Al mismo tiempo, la estrategia de modernización debe proponer un modelo de Estado descentralizado que haga más y mejor lo que el actual sistema centralista hace mal (y que deje de hacer algunas cosas, también). Esa descentralización no es la que prometen irresponsablemente reformas improvisadas como la de escoger a los intendentes regionales por elección popular, sino una que reconozca que la capacidad de tomar decisiones para resolver problemas debe estar lo más vinculada posible al lugar donde tendrán impacto. Es decir, los municipios, pues por su marco jurídico son más indicados para fortalecer ese proceso que las regiones, lo que parte por definir una escala de gradualidad en las funciones y competencias que pueden asumir, desarrollando lógicas diferenciadas para que cada gobierno local tenga las herramientas que necesita para lidiar con sus problemas específicos, que pueden ser muy distintos a los de la comuna vecina.

Este Estado más moderno no puede, sin embargo, abandonar ni subestimar una de sus responsabilidades más básicas, cual es defender y garantizar el imperio de la ley. Por ende, toda reforma modernizadora debe contemplar políticas que refuercen el Estado de derecho y la protección de los derechos y libertades fundamentales de los chilenos. Nuestro programa debe incluir medidas tendientes a garantizar que el Estado será el primero en cumplir la ley y también en hacerla cumplir. Situaciones de violencia como la que vive La Araucanía, por ejemplo, ponen en evidencia una falta del Estado de derecho, en definitiva, un fracaso del Estado: los ataques continúan y se agravan; los responsables no son sancionados; las víctimas no son reparadas.

En este ámbito, nuestro programa debe comprometerse a usar todos los recursos con que cuenta el Estado para velar por el imperio de la ley y sancionar las transgresiones, así como a aumentarlos donde sea necesario.

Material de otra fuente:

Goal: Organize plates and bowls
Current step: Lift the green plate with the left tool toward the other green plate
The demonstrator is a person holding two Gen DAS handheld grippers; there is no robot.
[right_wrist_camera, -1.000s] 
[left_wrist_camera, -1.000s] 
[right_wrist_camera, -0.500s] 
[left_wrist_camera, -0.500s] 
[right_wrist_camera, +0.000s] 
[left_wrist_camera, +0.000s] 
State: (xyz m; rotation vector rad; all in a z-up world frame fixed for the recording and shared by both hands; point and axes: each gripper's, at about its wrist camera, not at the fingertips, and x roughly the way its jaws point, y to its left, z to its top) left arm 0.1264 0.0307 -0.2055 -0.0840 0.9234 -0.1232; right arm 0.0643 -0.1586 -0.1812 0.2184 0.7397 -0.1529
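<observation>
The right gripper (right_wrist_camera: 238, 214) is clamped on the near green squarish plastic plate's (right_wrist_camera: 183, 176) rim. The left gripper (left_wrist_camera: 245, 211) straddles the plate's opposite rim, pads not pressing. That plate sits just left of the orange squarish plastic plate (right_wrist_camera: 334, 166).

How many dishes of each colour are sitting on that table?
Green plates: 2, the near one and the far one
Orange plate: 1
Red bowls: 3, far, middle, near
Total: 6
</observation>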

Una sociedad libre sólo es posible bajo un gobierno de leyes garantizadas por el poder estatal; un país moderno no se construye sobre un Estado derecho débil.

Para ser exitosa, por último, una modernización como esta necesita que el Estado sea más transparente y rinda más cuentas de lo que hace actualmente. Por lo tanto, desde el inicio deben definirse y ponerse en práctica mecanismos que visibilicen los cambios tanto al interior del Estado como hacia la opinión pública. Esta suerte de “doble escrutinio” servirá para evaluar resultados a la vez que para incentivar y legitimar la continuidad del proceso de reforma. Esto supone tanto un trabajo técnico para medir el desempeño de los programas estatales según parámetros de eficiencia y resultado, como un esfuerzo sostenido de comunicación política —primero durante la campaña y después desde el Gobierno— para “vender” la conveniencia de los cambios dentro y fuera del Estado.